[TASK INPUTS]

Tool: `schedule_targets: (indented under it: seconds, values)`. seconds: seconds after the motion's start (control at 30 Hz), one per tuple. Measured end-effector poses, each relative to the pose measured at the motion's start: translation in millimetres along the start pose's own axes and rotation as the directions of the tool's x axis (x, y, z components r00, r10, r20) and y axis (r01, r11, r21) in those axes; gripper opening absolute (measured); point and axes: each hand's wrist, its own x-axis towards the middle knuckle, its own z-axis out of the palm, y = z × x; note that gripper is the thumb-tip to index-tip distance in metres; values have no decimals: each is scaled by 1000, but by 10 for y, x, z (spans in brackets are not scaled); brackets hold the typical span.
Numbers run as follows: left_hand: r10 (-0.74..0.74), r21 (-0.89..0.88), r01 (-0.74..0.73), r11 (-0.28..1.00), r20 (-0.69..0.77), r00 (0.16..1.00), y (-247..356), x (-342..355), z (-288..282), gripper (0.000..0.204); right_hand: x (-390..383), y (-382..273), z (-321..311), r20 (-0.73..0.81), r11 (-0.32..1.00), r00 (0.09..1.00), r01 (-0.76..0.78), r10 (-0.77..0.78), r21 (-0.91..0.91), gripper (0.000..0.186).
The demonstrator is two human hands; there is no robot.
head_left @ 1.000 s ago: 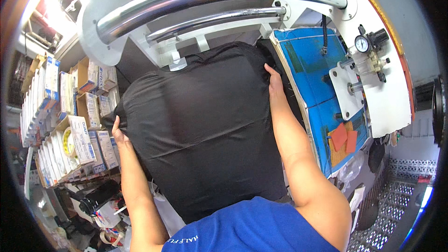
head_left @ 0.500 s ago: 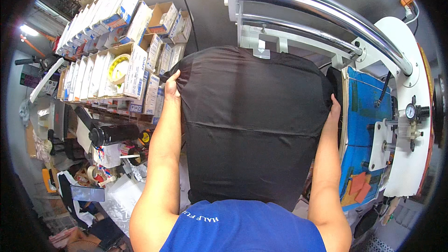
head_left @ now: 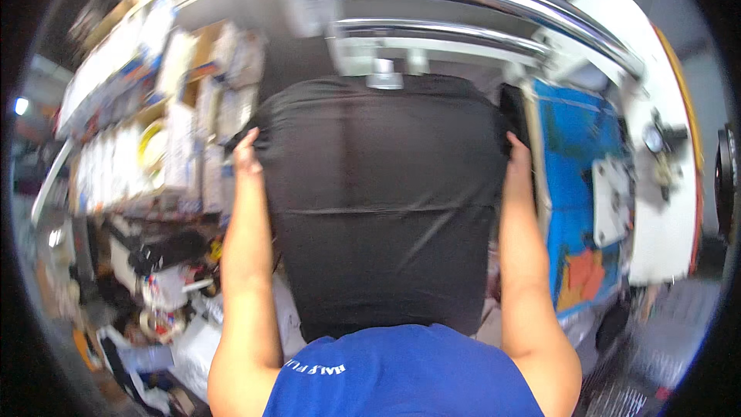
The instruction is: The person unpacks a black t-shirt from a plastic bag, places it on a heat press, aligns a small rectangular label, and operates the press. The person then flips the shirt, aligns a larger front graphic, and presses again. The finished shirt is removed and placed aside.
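This is a garment-printing workshop. A white press machine with curved chrome metal arms (head_left: 494,0) dominates it, a blue ink-stained panel (head_left: 575,185) below its right end. Shelves of stacked cardboard boxes (head_left: 147,131) stand left of the machine.

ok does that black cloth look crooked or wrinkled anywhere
Slightly. The black cloth sits fairly square on the board, with the left hand and right hand gripping its side edges. A faint crease runs straight across its middle, with light diagonal wrinkles below. No tear or stain shows.
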Motion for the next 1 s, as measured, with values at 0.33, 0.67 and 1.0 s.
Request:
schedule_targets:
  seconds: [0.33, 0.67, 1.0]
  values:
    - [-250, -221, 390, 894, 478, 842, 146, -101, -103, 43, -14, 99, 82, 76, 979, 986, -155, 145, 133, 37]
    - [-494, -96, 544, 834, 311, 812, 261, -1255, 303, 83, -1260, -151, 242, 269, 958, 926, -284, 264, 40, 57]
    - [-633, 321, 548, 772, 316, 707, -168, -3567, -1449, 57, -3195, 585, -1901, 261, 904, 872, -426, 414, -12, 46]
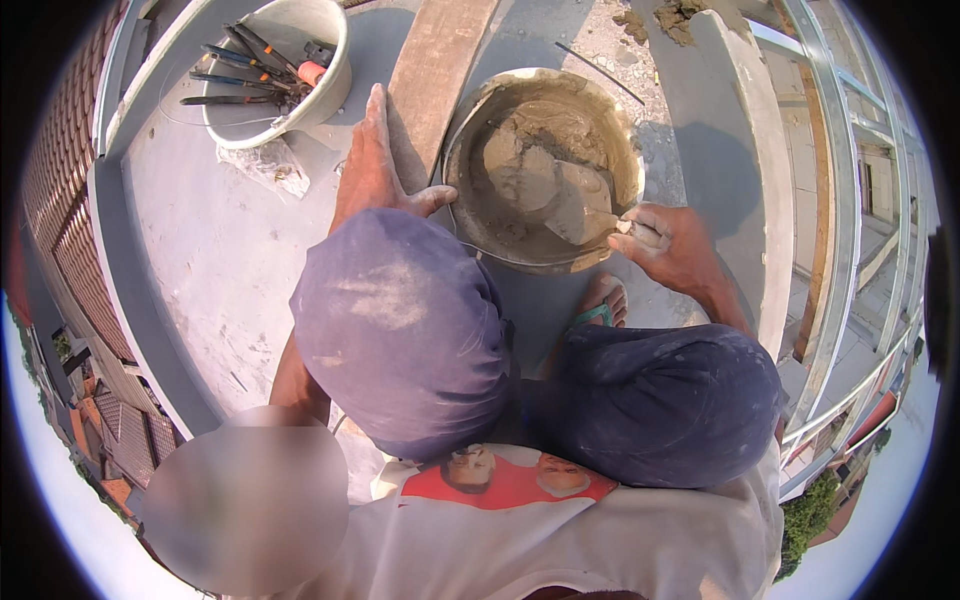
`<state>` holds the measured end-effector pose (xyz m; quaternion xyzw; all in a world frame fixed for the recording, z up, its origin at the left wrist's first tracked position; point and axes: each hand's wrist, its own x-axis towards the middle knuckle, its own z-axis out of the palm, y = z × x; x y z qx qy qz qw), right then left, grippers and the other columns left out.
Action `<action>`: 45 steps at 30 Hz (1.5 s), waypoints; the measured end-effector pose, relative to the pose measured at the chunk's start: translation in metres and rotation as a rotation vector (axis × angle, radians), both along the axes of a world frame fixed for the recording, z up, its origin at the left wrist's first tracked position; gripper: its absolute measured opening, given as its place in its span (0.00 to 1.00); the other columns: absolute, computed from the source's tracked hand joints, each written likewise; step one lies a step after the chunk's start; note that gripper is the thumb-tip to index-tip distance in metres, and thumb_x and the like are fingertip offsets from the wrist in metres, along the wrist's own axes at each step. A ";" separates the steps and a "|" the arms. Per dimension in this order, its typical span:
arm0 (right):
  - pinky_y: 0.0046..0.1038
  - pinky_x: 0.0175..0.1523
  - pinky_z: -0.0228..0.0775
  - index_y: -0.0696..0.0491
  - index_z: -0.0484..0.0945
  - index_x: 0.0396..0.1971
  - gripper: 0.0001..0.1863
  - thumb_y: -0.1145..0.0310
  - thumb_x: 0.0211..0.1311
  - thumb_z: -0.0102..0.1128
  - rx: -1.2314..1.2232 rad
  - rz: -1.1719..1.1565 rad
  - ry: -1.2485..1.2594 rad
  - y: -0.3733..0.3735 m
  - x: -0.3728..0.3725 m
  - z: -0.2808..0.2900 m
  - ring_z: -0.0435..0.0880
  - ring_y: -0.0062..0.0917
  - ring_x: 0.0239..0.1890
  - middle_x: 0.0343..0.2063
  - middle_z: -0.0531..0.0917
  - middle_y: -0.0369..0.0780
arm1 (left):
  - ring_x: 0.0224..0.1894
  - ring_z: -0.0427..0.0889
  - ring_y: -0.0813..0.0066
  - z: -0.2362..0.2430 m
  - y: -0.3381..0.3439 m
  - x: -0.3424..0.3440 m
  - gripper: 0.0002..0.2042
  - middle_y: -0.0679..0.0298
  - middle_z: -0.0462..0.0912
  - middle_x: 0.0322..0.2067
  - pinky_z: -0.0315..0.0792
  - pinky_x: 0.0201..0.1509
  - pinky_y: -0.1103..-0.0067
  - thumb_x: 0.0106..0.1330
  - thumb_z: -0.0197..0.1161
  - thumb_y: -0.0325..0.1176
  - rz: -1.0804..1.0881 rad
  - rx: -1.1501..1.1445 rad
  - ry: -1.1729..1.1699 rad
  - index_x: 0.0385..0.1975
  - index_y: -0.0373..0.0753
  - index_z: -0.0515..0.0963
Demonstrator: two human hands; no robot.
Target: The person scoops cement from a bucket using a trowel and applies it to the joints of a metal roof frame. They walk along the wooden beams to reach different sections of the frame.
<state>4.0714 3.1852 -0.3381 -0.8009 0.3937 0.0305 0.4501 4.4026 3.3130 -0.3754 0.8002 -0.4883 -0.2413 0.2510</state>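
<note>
A round bucket (pixel 637 150) holds wet grey mortar (pixel 545 118), part of it heaped and part smeared down the inner wall. My right hand (pixel 672 250) is closed round the handle of a trowel (pixel 584 208), whose mortar-coated blade lies in the bucket on the mix. To the left of the bucket, my left hand (pixel 375 170) is stretched out with its fingers straight beside a wooden board (pixel 425 80). Its thumb points at the bucket's rim; whether they touch is hard to tell. Pale dust covers both hands.
At the upper left stands a white bucket (pixel 335 85) of hand tools, with a crumpled plastic bag (pixel 265 170) beside it. My bent knees flank the near side, and my sandalled foot (pixel 603 300) is close to the mortar bucket. Metal framing (pixel 835 200) runs along the right.
</note>
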 end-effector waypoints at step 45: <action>0.32 0.19 0.66 0.64 0.78 0.37 0.16 0.63 0.67 0.65 0.065 -0.987 -0.208 -0.232 0.060 -0.117 0.76 0.26 0.16 0.22 0.80 0.42 | 0.67 0.73 0.47 0.006 -0.002 -0.007 0.55 0.46 0.69 0.66 0.70 0.70 0.63 0.50 0.80 0.34 0.116 -0.069 0.002 0.79 0.42 0.50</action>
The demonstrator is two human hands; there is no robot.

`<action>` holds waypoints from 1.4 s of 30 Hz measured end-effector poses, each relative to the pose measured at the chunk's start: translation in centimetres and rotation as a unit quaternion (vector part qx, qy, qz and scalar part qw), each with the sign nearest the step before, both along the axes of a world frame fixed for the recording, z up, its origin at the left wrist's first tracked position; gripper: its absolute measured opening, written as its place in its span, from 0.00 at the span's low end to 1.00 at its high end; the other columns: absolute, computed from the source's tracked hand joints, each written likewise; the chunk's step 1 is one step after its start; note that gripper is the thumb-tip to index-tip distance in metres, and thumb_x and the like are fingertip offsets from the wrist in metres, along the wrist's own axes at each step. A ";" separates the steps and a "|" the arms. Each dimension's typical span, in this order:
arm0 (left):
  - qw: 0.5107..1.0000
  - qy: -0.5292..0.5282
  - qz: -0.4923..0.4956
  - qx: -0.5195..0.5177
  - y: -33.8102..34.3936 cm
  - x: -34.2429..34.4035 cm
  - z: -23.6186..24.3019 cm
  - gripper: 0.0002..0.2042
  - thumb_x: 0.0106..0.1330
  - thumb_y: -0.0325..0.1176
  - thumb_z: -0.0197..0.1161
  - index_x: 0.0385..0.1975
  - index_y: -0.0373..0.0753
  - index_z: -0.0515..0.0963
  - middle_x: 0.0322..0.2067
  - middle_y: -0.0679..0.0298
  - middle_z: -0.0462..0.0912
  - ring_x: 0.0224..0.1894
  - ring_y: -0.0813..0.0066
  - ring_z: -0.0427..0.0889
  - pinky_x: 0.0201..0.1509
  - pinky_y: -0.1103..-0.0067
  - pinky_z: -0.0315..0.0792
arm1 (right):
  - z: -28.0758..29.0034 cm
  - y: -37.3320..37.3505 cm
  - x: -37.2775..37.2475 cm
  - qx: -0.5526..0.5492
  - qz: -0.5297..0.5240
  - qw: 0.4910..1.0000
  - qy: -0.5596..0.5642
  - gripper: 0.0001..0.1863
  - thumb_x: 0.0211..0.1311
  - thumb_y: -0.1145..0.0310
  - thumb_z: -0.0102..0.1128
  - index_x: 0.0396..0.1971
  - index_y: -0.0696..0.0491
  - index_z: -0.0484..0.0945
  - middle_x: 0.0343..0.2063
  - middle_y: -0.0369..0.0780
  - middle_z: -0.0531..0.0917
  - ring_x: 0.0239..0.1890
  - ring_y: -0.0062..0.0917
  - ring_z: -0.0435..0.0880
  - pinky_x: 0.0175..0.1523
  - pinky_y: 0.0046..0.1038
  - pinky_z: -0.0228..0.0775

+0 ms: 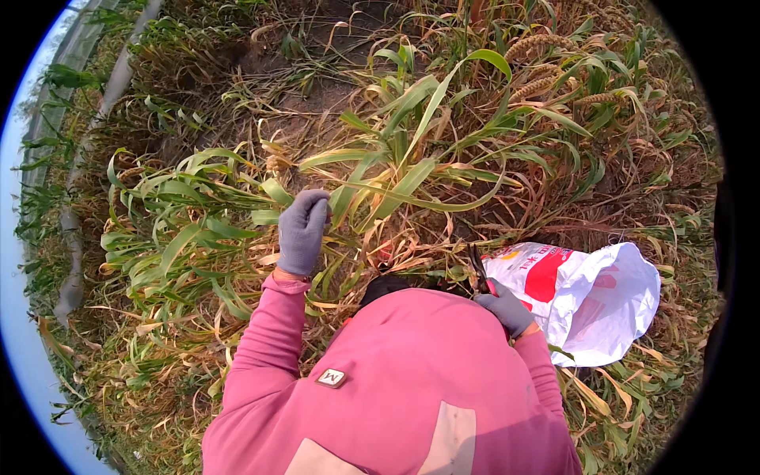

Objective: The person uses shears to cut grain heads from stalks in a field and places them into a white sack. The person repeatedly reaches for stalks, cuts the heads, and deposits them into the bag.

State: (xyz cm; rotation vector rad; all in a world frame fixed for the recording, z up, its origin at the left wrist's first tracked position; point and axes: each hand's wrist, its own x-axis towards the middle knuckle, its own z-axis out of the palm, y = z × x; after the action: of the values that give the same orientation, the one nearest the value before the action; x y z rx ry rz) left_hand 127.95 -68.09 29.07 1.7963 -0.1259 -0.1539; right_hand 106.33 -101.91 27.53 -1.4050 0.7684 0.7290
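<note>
My left hand (303, 233), in a grey glove, is raised among long green and yellowing leaves (404, 190). Its fingers are curled closed, and whatever they may hold is too small or hidden to make out. Down by my right side, my right hand (508, 309), also gloved in grey, grips a pair of pruning shears (478, 271). The dark blades point up and away from me, while most of the handles are hidden in the glove. Just right of that hand lies a white plastic sack (606, 305) with red print, its mouth gaping toward the right.
Seed heads (538, 67) droop among the plants at the far right. Bent leafy stalks (190, 210) crowd the left side. Bare brown soil (317, 99) shows at the far middle, strewn with dry stems. A pale, pipe-like edge (73, 261) runs along the far left.
</note>
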 end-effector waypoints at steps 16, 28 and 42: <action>0.901 0.336 -0.051 -0.270 -2.4 15.6 -9.1 0.19 0.66 0.50 0.58 0.47 0.42 0.76 0.37 0.64 0.82 0.37 0.75 0.82 0.39 0.78 0.75 | 4.1 3.4 3.1 -0.220 0.208 0.945 -0.126 0.37 0.49 0.51 0.61 0.56 0.60 0.66 0.41 0.53 0.79 0.45 0.42 0.79 0.52 0.34 0.68; 0.884 0.361 -0.295 -0.013 -6.7 8.8 -4.9 0.19 0.67 0.46 0.54 0.50 0.40 0.73 0.32 0.65 0.78 0.22 0.78 0.77 0.28 0.81 0.75 | 1.7 6.4 11.2 -0.291 0.255 0.905 -0.177 0.30 0.49 0.50 0.60 0.46 0.58 0.71 0.31 0.51 0.79 0.34 0.42 0.79 0.41 0.36 0.69; 0.882 0.071 -0.458 0.081 -2.3 8.0 -4.2 0.29 0.61 0.26 0.57 0.65 0.41 0.63 0.57 0.59 0.71 0.53 0.73 0.71 0.56 0.79 0.65 | 1.0 8.9 14.6 -0.288 0.420 0.831 -0.221 0.29 0.49 0.46 0.58 0.42 0.57 0.73 0.32 0.53 0.81 0.37 0.48 0.81 0.44 0.41 0.71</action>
State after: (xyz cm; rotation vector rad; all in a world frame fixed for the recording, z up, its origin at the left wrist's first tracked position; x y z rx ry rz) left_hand 135.94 -70.35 24.86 1.7496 -0.8801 -0.9928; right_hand 120.95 -92.97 28.52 -2.4174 -0.0737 0.8004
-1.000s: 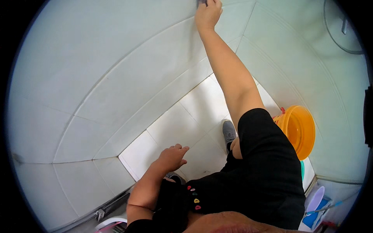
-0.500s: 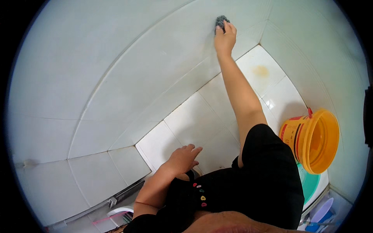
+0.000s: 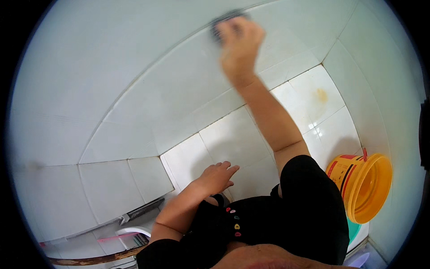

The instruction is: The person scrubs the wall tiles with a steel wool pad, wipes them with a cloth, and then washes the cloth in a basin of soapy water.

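Observation:
A dark grey scouring pad [image 3: 219, 22], blurred by motion, presses against the white tiled wall [image 3: 148, 107] near the top of the view. My right hand [image 3: 242, 47] grips it with bent fingers, the arm stretched far out. Lower down, my left hand [image 3: 217, 177] hangs in front of my body above the white floor tiles [image 3: 228, 132]. Its fingers are apart and hold nothing.
At the right stands a yellow bucket [image 3: 358, 186], tilted with its mouth toward me, over a green basin [image 3: 354, 228]. A yellowish stain [image 3: 321, 95] marks the floor near the far corner. A wooden pole [image 3: 96, 259] lies at lower left.
My right hand has moved left along the wall with the scouring pad. The view has shifted slightly, so the bucket sits lower. My left hand stays open near my body.

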`<move>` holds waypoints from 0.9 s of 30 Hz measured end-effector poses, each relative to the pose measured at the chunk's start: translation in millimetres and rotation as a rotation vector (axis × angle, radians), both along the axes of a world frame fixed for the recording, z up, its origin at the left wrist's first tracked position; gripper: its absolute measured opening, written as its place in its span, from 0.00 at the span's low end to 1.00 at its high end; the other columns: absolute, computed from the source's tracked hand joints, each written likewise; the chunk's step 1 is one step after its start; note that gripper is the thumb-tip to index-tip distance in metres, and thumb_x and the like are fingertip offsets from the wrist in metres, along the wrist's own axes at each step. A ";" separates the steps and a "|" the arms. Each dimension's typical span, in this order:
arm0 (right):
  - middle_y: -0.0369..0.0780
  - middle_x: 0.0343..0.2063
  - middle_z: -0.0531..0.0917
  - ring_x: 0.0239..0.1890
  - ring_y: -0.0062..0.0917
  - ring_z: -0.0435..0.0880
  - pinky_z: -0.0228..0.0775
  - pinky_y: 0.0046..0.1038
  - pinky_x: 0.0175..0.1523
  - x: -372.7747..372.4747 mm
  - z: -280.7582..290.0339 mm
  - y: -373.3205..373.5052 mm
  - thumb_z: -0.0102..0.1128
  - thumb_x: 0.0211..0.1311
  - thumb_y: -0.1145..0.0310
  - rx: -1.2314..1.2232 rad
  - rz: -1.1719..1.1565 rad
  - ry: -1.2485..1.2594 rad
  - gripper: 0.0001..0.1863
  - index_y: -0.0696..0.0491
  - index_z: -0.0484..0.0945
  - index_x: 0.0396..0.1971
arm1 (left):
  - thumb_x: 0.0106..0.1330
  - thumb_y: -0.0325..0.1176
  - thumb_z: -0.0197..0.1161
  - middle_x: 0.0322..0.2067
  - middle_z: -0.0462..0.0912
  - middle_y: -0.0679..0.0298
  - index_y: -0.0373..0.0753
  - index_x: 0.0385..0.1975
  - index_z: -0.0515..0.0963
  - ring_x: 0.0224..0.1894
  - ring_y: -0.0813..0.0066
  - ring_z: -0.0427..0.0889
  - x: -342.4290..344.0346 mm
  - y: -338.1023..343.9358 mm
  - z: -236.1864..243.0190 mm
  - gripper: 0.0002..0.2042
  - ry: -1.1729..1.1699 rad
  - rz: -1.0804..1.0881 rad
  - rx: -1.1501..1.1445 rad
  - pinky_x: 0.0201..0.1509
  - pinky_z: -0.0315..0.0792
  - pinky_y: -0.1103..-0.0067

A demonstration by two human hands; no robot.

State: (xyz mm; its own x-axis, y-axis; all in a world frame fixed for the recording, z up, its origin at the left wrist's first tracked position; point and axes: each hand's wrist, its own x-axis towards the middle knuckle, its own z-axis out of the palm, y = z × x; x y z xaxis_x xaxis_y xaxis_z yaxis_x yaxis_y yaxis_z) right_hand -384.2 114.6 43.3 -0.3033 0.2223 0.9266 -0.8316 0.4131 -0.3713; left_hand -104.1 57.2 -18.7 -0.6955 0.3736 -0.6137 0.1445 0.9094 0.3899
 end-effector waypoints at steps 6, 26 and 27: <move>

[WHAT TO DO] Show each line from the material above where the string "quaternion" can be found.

[RESPONSE TO THE EXERCISE]
`<state>` holds the measured end-effector pose (xyz m; quaternion xyzw; all in a world frame fixed for the recording, z up, its origin at the left wrist's first tracked position; point and axes: each hand's wrist, its own x-axis towards the middle knuckle, its own z-axis out of the palm, y = z × x; x y z qx qy qz qw), right then left, grippers and the other columns left out.
`<action>` holds waypoints from 1.4 s of 30 Hz measured end-effector poses, each relative to the pose measured at the chunk's start: translation in centimetres and rotation as a unit quaternion (vector part qx, qy, qz and scalar part qw), each with the sign nearest the step before, both along the axes of a world frame fixed for the recording, z up, its origin at the left wrist's first tracked position; gripper: its absolute measured opening, written as its place in its span, from 0.00 at the span's low end to 1.00 at its high end; the other columns: absolute, computed from the source's tracked hand joints, each written likewise; the chunk's step 1 is one step after its start; note that gripper is the thumb-tip to index-tip distance in metres, and thumb_x and the like are fingertip offsets from the wrist in metres, along the wrist's own axes at each step. A ";" separates the steps and a "|" the arms. Each dimension's typical span, in this order:

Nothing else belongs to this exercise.